• **ACTIVITY**
Examine the listing below and state how many of its lines contain the word "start". Write only the number.

######

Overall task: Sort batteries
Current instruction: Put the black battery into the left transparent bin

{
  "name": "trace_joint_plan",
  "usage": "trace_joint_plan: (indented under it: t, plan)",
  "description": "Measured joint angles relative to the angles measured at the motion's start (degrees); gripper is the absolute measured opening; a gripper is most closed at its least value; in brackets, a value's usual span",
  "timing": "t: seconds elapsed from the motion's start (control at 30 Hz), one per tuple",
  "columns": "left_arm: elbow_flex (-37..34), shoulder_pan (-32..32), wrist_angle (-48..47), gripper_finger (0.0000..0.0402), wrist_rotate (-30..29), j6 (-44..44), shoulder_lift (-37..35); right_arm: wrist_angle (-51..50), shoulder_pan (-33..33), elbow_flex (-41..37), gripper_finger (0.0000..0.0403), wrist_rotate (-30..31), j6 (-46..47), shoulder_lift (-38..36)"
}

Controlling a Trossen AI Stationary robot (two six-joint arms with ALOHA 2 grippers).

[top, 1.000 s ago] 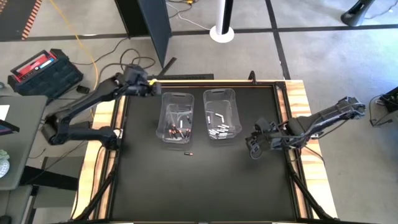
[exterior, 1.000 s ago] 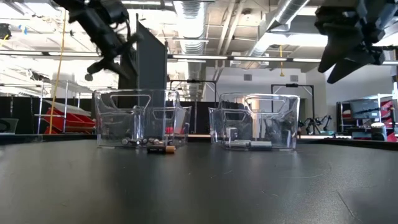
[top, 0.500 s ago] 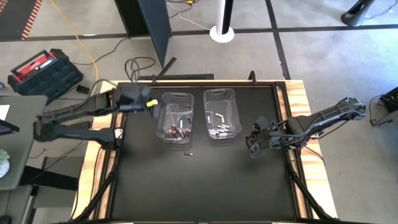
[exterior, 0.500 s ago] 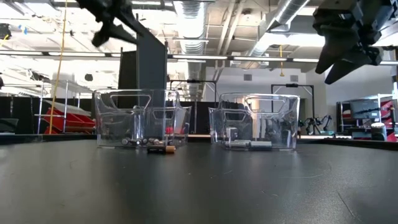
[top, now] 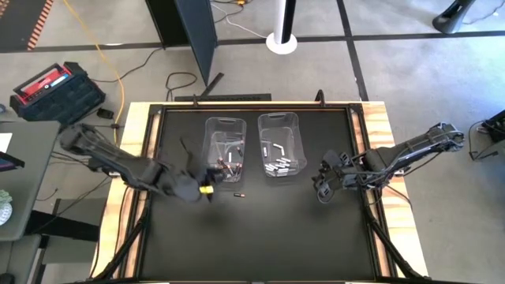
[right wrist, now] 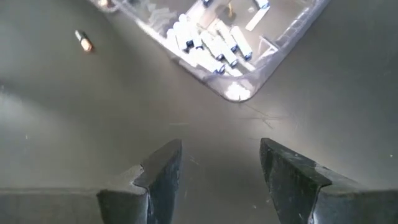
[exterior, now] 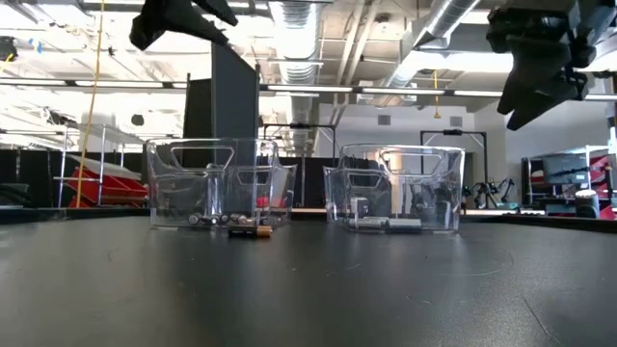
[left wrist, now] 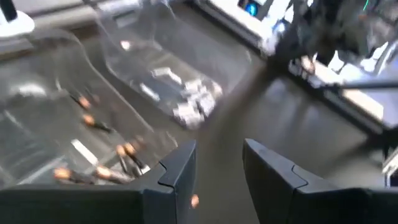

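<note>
Two clear bins stand side by side in the table's far half. The left bin (top: pixel 223 148) holds dark batteries with copper ends (left wrist: pixel 93 121). The right bin (top: pixel 281 144) holds white batteries (right wrist: pixel 208 43). One dark battery (top: pixel 239 194) lies on the black mat just in front of the left bin. My left gripper (top: pixel 203 189) hovers above the mat, left of that battery and near the left bin's front corner, open with nothing between its fingers (left wrist: pixel 217 155). My right gripper (top: pixel 322 188) hangs open above the mat, right of the right bin.
The black mat (top: pixel 260 237) lies bare in the near half of the table. Wooden table edges (top: pixel 379 134) frame it left and right. Off the table, a red and black case (top: pixel 51 88) and cables lie on the floor at the far left.
My left gripper has swung from the table's far left corner, beside the left bin, toward the near edge. It now stands by the bin's front left corner near the loose battery, and it has rolled on the way. Its fingers stay apart.
</note>
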Motion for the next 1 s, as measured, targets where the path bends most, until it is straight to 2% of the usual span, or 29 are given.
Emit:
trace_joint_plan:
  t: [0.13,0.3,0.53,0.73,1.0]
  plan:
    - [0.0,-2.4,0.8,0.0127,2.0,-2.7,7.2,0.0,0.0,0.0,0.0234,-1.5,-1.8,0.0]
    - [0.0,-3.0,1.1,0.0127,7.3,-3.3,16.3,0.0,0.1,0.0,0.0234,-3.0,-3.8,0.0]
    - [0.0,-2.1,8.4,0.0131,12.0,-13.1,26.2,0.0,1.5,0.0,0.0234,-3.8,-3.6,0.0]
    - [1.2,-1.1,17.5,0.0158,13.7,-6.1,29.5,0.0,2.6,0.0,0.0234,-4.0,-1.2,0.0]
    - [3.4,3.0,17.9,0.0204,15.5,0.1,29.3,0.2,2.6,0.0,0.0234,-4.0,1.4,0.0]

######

• **EXERCISE RESPONSE**
2